_WORK INSTRUCTIONS:_ Look for "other" in the records and copy every line that has it.

====== DATA EXCERPTS ======

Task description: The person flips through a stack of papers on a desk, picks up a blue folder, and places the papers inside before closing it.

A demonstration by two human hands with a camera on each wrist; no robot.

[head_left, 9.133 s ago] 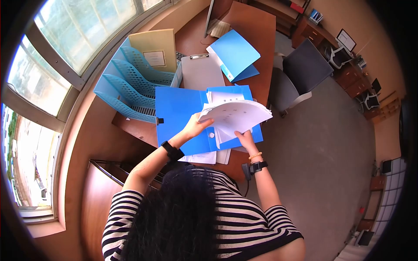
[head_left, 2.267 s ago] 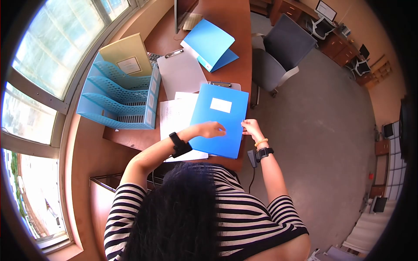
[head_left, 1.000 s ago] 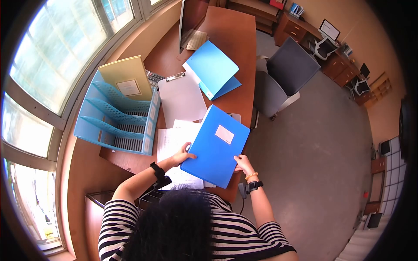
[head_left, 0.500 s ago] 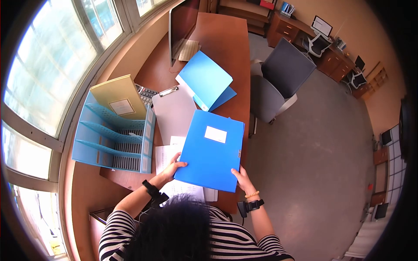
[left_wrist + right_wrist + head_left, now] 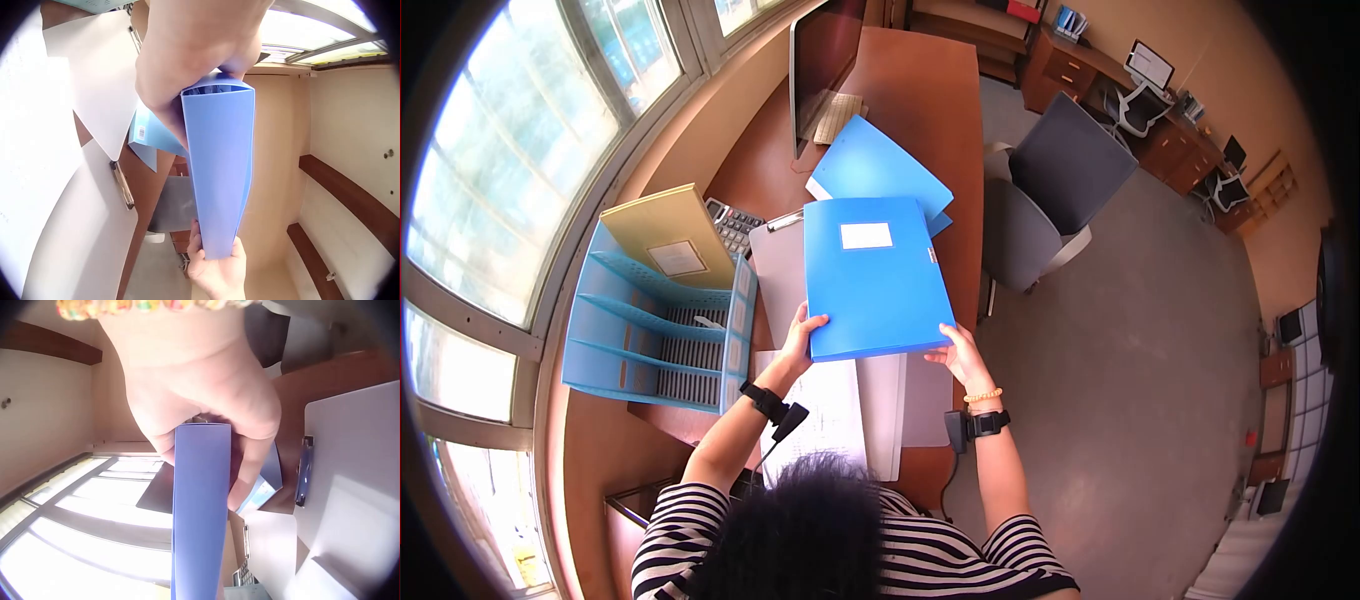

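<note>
A closed blue file binder (image 5: 875, 285) with a white label on its cover is held up over the desk. My left hand (image 5: 798, 338) grips its near left corner, thumb on the cover. The near right corner is held by my right hand (image 5: 962, 358), the thumb on top and the fingers below. In the left wrist view the binder's narrow side (image 5: 219, 169) faces the camera, with a hand at each end. The right wrist view shows my right thumb and fingers on either side of the binder's edge (image 5: 201, 506).
Loose papers (image 5: 815, 420) and clipboards lie beneath. A light blue folder (image 5: 878, 160) stands behind the binder. At left is a blue file rack (image 5: 590, 345) with a tan folder (image 5: 670, 235), near a calculator (image 5: 735, 225). A monitor (image 5: 820, 70) and office chair (image 5: 1060, 180) are farther off.
The binder was open with its sheets being leafed through, then got closed. Both hands have since taken hold of it, lifted it, and moved it farther from the body, toward the light blue folder.
</note>
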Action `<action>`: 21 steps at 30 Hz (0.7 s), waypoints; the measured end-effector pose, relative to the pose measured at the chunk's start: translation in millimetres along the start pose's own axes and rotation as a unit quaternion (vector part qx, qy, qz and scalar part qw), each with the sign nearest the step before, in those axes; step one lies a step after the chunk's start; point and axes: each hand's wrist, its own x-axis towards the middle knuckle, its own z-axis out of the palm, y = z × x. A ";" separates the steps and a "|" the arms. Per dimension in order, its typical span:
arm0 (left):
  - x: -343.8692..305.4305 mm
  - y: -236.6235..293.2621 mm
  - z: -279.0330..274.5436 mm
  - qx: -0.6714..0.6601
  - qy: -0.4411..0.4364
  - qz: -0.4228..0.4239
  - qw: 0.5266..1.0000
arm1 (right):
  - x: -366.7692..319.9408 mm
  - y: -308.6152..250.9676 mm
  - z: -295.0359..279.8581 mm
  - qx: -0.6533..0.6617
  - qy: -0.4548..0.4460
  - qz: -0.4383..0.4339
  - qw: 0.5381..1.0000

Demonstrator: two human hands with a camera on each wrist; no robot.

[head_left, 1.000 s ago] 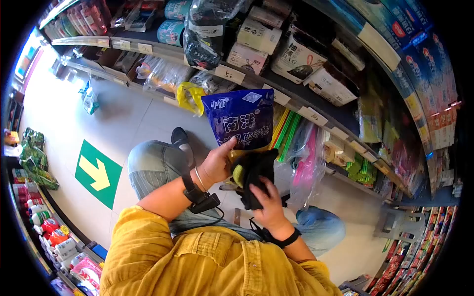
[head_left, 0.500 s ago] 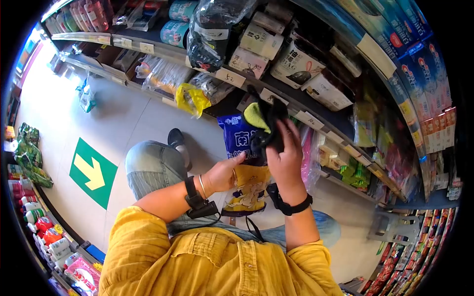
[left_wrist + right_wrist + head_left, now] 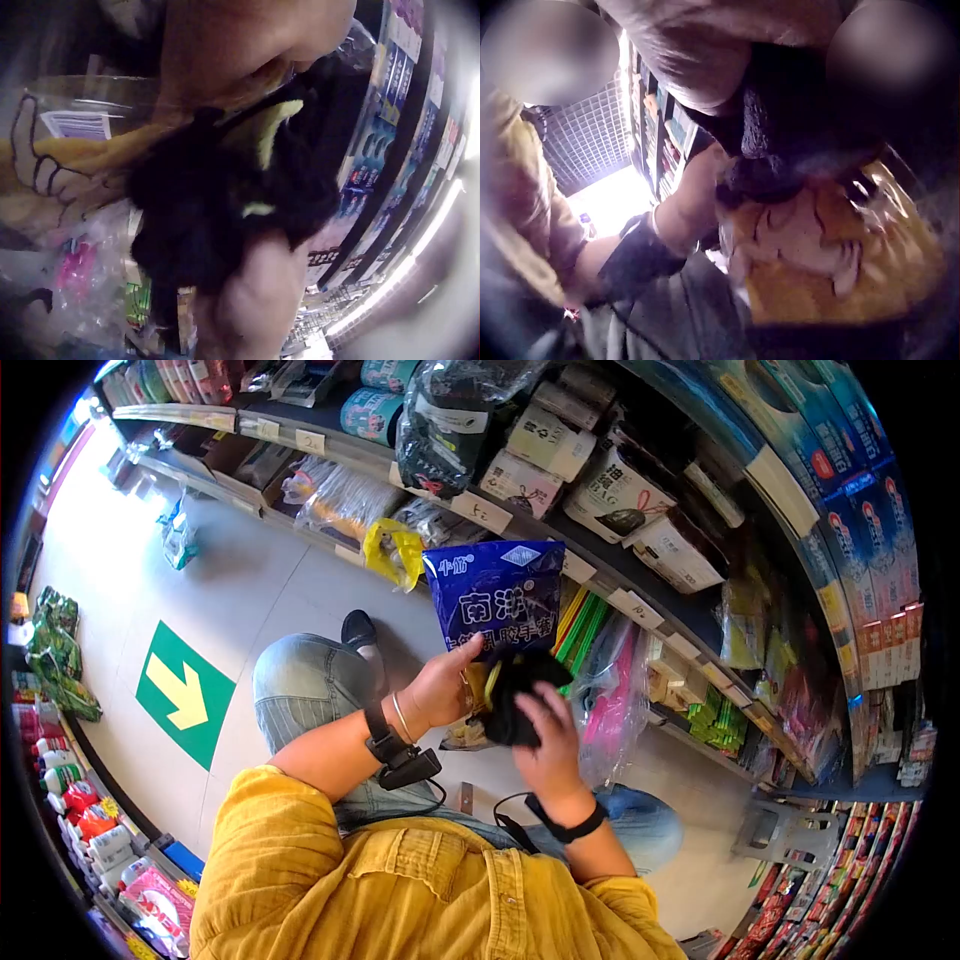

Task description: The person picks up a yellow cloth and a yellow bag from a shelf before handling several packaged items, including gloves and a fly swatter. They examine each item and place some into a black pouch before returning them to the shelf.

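A blue and yellow glove packet (image 3: 497,595) with white lettering stands upright in the head view, its left edge pinched by the left hand (image 3: 440,688). Over its lower half, the right hand (image 3: 549,745) holds a bunched black cloth item (image 3: 520,700) with yellow-green parts. In the left wrist view the black item (image 3: 202,195) lies between both hands, a yellow-green patch showing, with the right hand (image 3: 259,300) below it. The right wrist view shows the packet's yellow part (image 3: 817,262) with drawn hands, under the dark cloth (image 3: 780,142). The right fingertips are partly hidden in the cloth.
Shelves with boxed bags (image 3: 619,495), a black plastic-wrapped bundle (image 3: 445,430) and a yellow bag (image 3: 394,553) run along the far side. Pink items in clear plastic (image 3: 610,705) hang right of the hands. A grey stool (image 3: 790,833) stands at right; bottles (image 3: 70,790) line the left shelf.
The right hand has come down and toward the body with the black item, from over the packet's upper part to its lower half. The packet has risen, and its blue top shows again.
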 end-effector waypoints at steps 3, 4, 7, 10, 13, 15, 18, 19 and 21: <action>1.8 -7.4 -11.1 0.057 0.020 -0.041 0.997 | 40.8 0.6 -13.0 -0.018 0.080 -0.022 0.996; -0.6 -9.4 -6.8 0.050 0.014 -0.069 0.996 | 53.4 -0.2 -18.0 -0.032 0.093 -0.032 0.995; -7.6 -10.4 3.4 0.127 0.008 -0.038 0.991 | 67.9 1.5 -16.5 -0.013 0.121 -0.040 0.992; -7.3 -2.0 -2.1 0.100 -0.001 -0.010 0.995 | 42.6 -0.5 -7.4 -0.025 0.045 -0.017 0.999; -9.8 7.9 -5.0 0.066 0.003 0.004 0.998 | 3.7 1.3 12.9 0.000 -0.007 0.006 1.000; -10.5 8.9 -6.8 0.136 0.046 0.025 0.989 | -8.7 5.7 19.4 0.007 -0.020 0.010 1.000; -9.4 2.0 -7.0 0.143 0.028 0.017 0.989 | -5.9 8.4 15.4 0.000 -0.015 0.013 1.000; -8.1 0.2 -7.1 0.147 0.017 0.012 0.989 | 1.1 8.1 10.5 -0.011 -0.001 0.008 1.000; -2.1 -3.1 -31.5 0.146 0.007 -0.028 0.989 | 23.9 5.4 -1.3 -0.014 0.035 0.002 0.999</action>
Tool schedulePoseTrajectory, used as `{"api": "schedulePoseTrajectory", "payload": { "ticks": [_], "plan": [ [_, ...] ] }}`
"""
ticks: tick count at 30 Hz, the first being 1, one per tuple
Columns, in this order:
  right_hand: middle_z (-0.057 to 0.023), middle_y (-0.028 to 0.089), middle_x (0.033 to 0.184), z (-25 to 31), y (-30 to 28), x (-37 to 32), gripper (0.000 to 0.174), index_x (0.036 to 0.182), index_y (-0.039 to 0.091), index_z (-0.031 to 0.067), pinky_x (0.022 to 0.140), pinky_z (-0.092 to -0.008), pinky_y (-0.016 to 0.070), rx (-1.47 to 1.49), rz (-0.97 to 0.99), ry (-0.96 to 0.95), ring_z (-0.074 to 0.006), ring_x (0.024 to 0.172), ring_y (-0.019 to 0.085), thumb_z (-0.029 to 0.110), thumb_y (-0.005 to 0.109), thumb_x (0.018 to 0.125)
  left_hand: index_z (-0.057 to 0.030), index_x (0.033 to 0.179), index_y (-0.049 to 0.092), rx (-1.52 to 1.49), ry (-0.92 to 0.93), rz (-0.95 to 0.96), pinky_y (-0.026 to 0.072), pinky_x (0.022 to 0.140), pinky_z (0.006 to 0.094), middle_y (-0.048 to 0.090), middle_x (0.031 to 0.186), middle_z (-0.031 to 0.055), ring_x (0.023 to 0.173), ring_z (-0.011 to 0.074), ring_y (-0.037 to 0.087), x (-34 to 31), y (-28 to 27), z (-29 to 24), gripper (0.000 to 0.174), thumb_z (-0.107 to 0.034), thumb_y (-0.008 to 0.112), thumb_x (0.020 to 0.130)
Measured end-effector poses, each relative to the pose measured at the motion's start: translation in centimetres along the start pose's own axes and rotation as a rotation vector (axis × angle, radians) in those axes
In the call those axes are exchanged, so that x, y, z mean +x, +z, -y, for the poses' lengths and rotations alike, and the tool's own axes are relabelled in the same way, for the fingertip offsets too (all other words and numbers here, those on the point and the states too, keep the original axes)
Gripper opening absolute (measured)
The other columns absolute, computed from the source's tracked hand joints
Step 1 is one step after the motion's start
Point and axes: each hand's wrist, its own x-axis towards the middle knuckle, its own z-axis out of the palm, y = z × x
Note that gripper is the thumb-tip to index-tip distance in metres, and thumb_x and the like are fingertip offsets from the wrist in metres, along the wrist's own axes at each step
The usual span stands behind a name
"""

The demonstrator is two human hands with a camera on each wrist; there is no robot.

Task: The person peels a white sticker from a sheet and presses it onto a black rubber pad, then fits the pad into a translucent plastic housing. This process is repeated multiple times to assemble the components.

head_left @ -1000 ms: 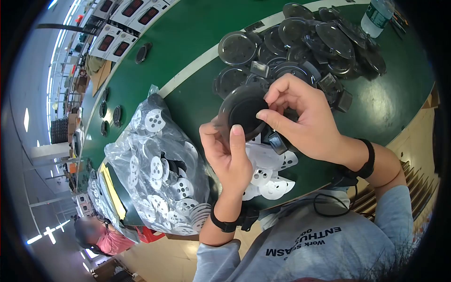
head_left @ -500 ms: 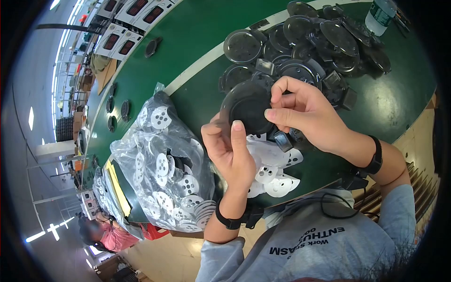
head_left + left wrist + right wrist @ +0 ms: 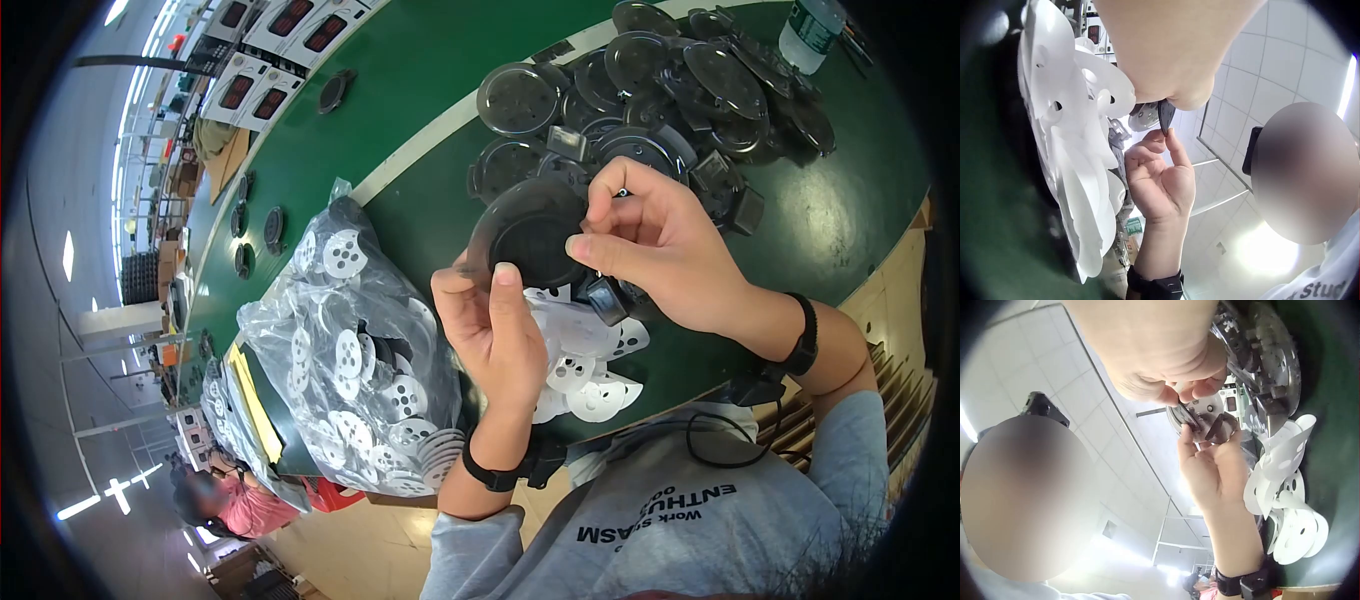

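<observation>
Black see-through disc (image 3: 535,238) | tilted between both hands, neither nearer | left hand (image 3: 495,335) pinches near-left edge | right hand (image 3: 665,245) pinches right edge

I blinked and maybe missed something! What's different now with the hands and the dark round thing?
The right hand has drawn slightly away from the left hand. Nothing was grabbed or let go: both still hold the dark disc. The clear bag and the pile of dark discs stayed put, though the camera shifted a bit.
</observation>
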Motion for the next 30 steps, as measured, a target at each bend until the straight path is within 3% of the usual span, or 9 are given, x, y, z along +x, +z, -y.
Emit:
{"api": "schedulePoseTrajectory", "payload": {
  "ticks": [9,25,28,30],
  "plan": [
    [0.0030,0.058,0.075,-1.0,0.3,0.2,0.020,0.090,0.051,0.0055,0.057,-0.0187,0.0406,-0.202,-0.099,-0.221,-0.0011,0.065,0.050,0.003,0.071,0.088,-0.0091,0.104,0.042,-0.110,-0.030,0.058,0.0457,0.101,0.0404,0.061,0.113,0.0075,0.108,0.0174,0.059,-0.3,0.5,-0.4,0.012,-0.002,0.051,0.100],
    [-0.0006,0.061,0.071,-0.2,0.5,0.1,0.023,0.084,0.054,0.0036,0.054,-0.0205,0.0468,-0.420,-0.197,-0.314,-0.0041,0.062,0.058,0.003,0.077,0.081,-0.0065,0.105,0.042,-0.038,-0.028,0.092,0.0490,0.098,0.0377,0.061,0.114,0.0103,0.106,0.0182,0.061,-0.6,0.4,-0.5,0.011,-0.002,0.052,0.101],
    [-0.0030,0.062,0.072,0.3,0.4,0.1,0.028,0.084,0.053,0.0031,0.057,-0.0216,0.0482,-0.534,-0.224,-0.313,-0.0051,0.063,0.059,0.007,0.081,0.078,-0.0052,0.107,0.043,-0.017,-0.043,0.103,0.0492,0.099,0.0387,0.061,0.116,0.0121,0.108,0.0191,0.061,-0.6,0.3,-0.4,0.010,-0.004,0.052,0.101],
    [-0.0051,0.064,0.076,0.9,0.0,0.2,0.031,0.085,0.055,0.0028,0.061,-0.0222,0.0492,-0.785,-0.295,-0.403,-0.0055,0.067,0.060,0.010,0.084,0.076,-0.0043,0.108,0.044,-0.048,-0.082,0.094,0.0489,0.100,0.0397,0.060,0.119,0.0133,0.110,0.0199,0.060,-0.4,0.4,-0.6,0.009,-0.006,0.051,0.102]
  ]
}}
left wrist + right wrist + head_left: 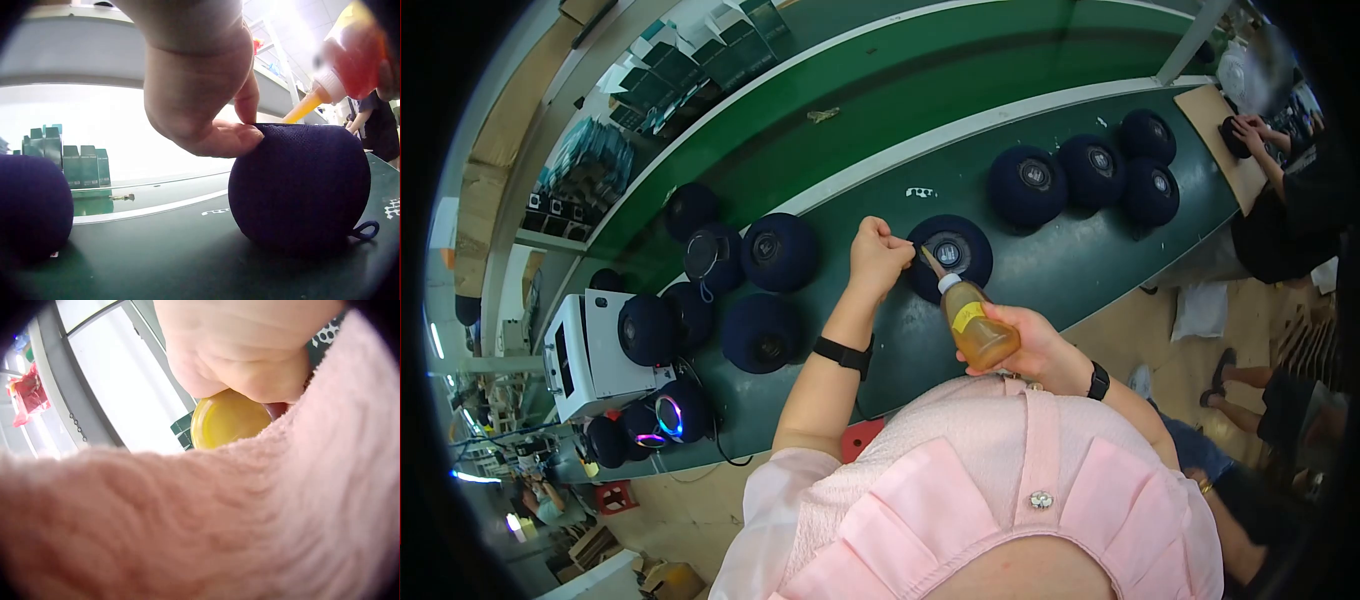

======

_SOLVED EXERCISE:_
In the call those axes are exchanged, so that x, y, z mean +x, +z, -y, for the poses' lengths and rotations alike, and the tool's own axes are relabelled in the same way, for the fingertip offsets too (all other words and numbers here, those on the point and the states too, keep the original axes)
The other columns absolute, computed from the source's tracked hand joints

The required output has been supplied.